▸ **EXERCISE GOAL**
For this exercise, write out the full listing that follows exactly and skip its pictures.

══════════

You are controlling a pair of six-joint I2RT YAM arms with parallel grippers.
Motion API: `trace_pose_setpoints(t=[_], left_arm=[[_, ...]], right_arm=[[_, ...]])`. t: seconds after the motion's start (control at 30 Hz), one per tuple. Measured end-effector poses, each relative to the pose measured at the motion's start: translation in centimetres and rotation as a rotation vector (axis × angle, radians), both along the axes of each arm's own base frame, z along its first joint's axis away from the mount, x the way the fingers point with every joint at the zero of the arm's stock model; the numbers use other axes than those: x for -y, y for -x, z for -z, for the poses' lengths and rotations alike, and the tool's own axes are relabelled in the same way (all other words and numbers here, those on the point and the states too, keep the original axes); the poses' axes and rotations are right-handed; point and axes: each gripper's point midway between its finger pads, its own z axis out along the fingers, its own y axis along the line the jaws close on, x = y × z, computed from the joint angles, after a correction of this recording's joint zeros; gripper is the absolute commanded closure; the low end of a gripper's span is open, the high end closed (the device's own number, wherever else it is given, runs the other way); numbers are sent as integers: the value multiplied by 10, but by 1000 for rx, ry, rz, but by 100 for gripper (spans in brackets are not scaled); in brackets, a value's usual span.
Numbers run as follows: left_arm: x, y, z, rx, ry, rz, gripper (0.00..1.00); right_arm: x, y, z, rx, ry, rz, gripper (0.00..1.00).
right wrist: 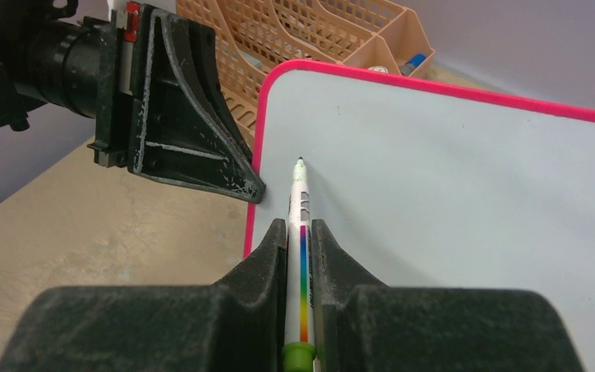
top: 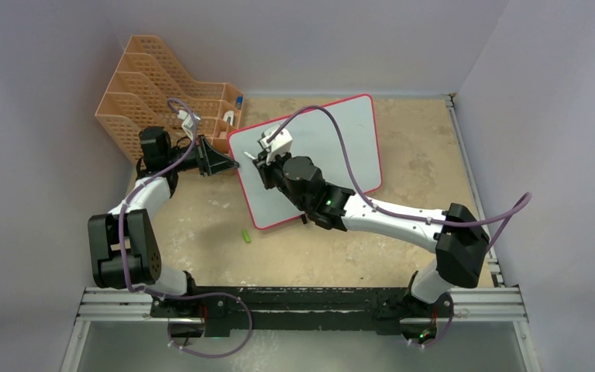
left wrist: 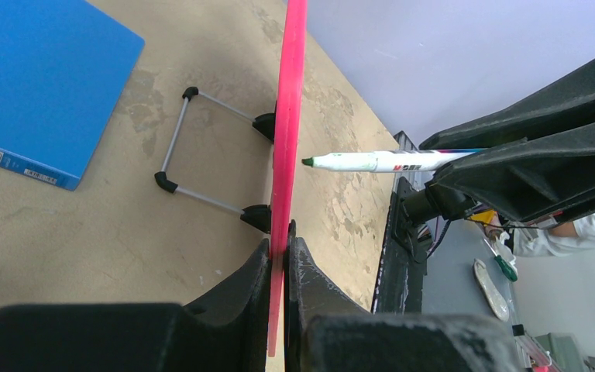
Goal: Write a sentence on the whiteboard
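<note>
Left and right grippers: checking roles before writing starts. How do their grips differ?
The left gripper clamps the whiteboard's pink edge; the right gripper clamps a green marker. The left gripper steadies from the side; the right gripper aims at the blank face. Both are shut.

- Mid-table: whiteboard [top: 356, 132] stands tilted. The left gripper [top: 221, 161] is clamped on its 9 o'clock edge and blocks that side.
- The right gripper [top: 257, 159], closed on the marker [right wrist: 300, 209], crowds the board's 10 o'clock corner.
- Orange file rack [top: 147, 93] walls off 10–11 o'clock.
- Open tabletop [top: 418, 155] at 3 and 6 o'clock; small green cap [top: 245, 235] lies at 7 o'clock.
- Behind the board: wire stand feet [left wrist: 178, 139], then blue folder [left wrist: 39, 85].
</note>
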Motion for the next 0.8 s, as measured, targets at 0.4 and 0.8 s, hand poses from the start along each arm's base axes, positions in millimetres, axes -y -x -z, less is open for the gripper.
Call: trace_pose_setpoints(t=[0.4,0.8], left_arm=[[0,0,0,0,0,1,100],[0,0,0,0,1,1,100]], right_arm=[[-1,-3,4,-9,6,16,100],[0,-4,7,-16,10,29,100]])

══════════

▸ **FINISHED TASK**
You are controlling a pair of six-joint I2RT YAM arms with parallel grippers.
Motion API: `trace_pose_setpoints(t=[_], left_arm=[[_, ...]], right_arm=[[_, ...]])`. t: seconds after the motion's start (control at 30 Hz), one per tuple. Measured end-effector poses, each relative to the pose measured at the motion's start: translation in centimetres and rotation as a rotation vector (axis × angle, radians), both along the axes of each arm's own base frame, z along its first joint's axis away from the mount, x the way the fingers point with every joint at the zero of the arm's stock model; the numbers use other axes than those: x for -y, y for -x, z for -z, for the poses' lengths and rotations alike, and the tool's own axes are relabelled in the same way (all other words and numbers here, those on the point and the states too, keep the original axes); the poses' axes and rotations are right-handed; point and axes: each gripper's point midway between its finger pads, its own z axis out along the fingers, its own y axis along the line the jaws close on, x = y × z, computed from the joint angles, after a correction of this recording's joint zeros; gripper is the absolute commanded closure; the low end of a gripper's span is open, the high end closed (the device's own number, wherever else it is given, runs the other way); numbers are sent as integers: the value multiplied by 10, but by 1000 for rx, ry, rz, but by 100 for gripper (spans in brackets are not scaled); in brackets, a value's usual span.
Numbers run as follows: left_arm: x, y, z, rx, ry, rz, gripper (0.00..1.00); right_arm: x, y, z, rx, ry, rz, gripper (0.00..1.00).
right wrist: 
top: 
left wrist: 
Goal: Write a sentence on the whiteboard
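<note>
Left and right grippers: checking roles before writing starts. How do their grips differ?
The left gripper clamps the whiteboard's pink edge; the right gripper clamps a green marker. The left gripper steadies from the side; the right gripper aims at the blank face. Both are shut.

- Mid-table: whiteboard [top: 356, 132] stands tilted. The left gripper [top: 221, 161] is clamped on its 9 o'clock edge and blocks that side.
- The right gripper [top: 257, 159], closed on the marker [right wrist: 300, 209], crowds the board's 10 o'clock corner.
- Orange file rack [top: 147, 93] walls off 10–11 o'clock.
- Open tabletop [top: 418, 155] at 3 and 6 o'clock; small green cap [top: 245, 235] lies at 7 o'clock.
- Behind the board: wire stand feet [left wrist: 178, 139], then blue folder [left wrist: 39, 85].
</note>
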Motion for the next 0.8 s, as measured, targets at 0.4 and 0.8 s, hand poses from the start along each arm's base axes, positions in millimetres, axes -y -x -z, less is open for the gripper.
Call: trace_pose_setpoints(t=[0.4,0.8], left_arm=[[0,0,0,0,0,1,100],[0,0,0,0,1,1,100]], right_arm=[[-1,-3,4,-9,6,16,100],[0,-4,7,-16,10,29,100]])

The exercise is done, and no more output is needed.